REVERSED AND REMANDED FOR A NEW TRIAL.


Justice EDMUNDS concurring in the result.


I respectfully disagree with the majority's analysis of the instruction pertaining to serious personal injury . The majority correctly states that this Court discussed the requirements for proving serious personal injury based on mental or emotional harm in a first-degree rape case in State v. Boone, 307 N.C. 198, 297 S.E.2d 585 (1982), overruled on other grounds by State v. Richmond, 347 N.C. 412, 495 S.E.2d 677, cert. denied, 525 U.S. 843, 142 L.Ed. 2d 88 (1998), then refined that analysis in State v. Baker, 336 N.C. 58, 441 S.E.2d 551 (1994). In Baker, we set out two elements required to establish this type of serious personal injury. "What is required is that the mental injury extend for some appreciable time beyond the incidents surrounding the rape and that it is a mental injury beyond that normally experienced in every forcible rape." Id. at 64, 441 S.E.2d at 554. Unfortunately, the pattern jury instruction, citing Boone but not Baker, directs the trial court to instruct the jury that it need find only that defendant caused the injury and that the injury extended some appreciable time beyond the events making up the offense. 1 N.C.P.I.--Crim. 207.10 n.3 (2002). Thus, the pattern instruction has omitted the second prong required by Baker, that the harm exceed that found in other forcible rape cases. The Court of Appeals has perpetuated this error. See State v. Easterling, 119 N.C. App. 22, 40, 457 S.E.2d 913, 923, disc. rev. denied, 341 N.C. 422, 461 S.E.2d 762 (1995) ("We do not read Boone as placing an additional burden on the State to show a mental injury must be more than that normally experienced in every forcible rape in addition to showing the mental injury extended for some appreciable time, as defendant suggests.").

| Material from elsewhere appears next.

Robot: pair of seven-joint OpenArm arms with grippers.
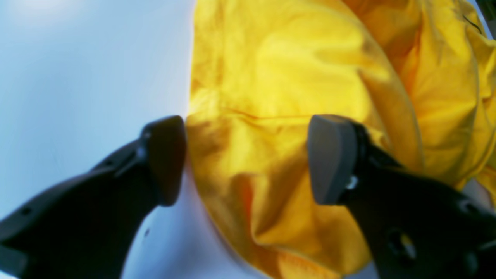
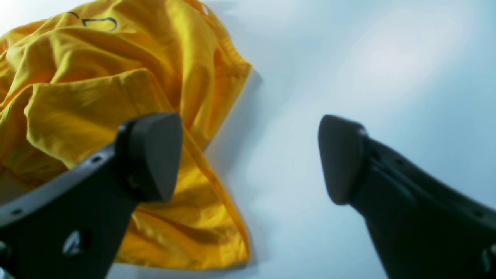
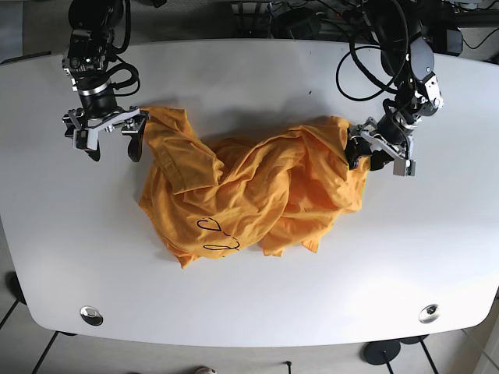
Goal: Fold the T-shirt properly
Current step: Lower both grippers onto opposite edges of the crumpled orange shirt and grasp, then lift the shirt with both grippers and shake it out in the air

The instruction in the case at bar, apparently following the pattern, required the State to establish that the injury was extensive in time, but it did not require the State to prove that the injury exceeded that inherent in all forcible rapes. To the contrary, the portion of the instruction quoted in the majority opinion can be read to suggest that serious mental injury arises as a result of all nonconsensual vaginal intercourse. "Having chosen forcible first-degree rape as its theory of prosecution and having brought defendant to trial, the State was bound to prove all of the material elements of that charge . . . ." State v. Williams, 318 N.C. 624, 628, 350 S.E.2d 353, 356 (1986). The instruction given here erroneously relieved the State of its burden of proving a material element of forcible first-degree rape. Because of our disposition of other issues in this case, it is unnecessary to determine separately whether the error was prejudicial. Nevertheless, the pattern instruction should be corrected.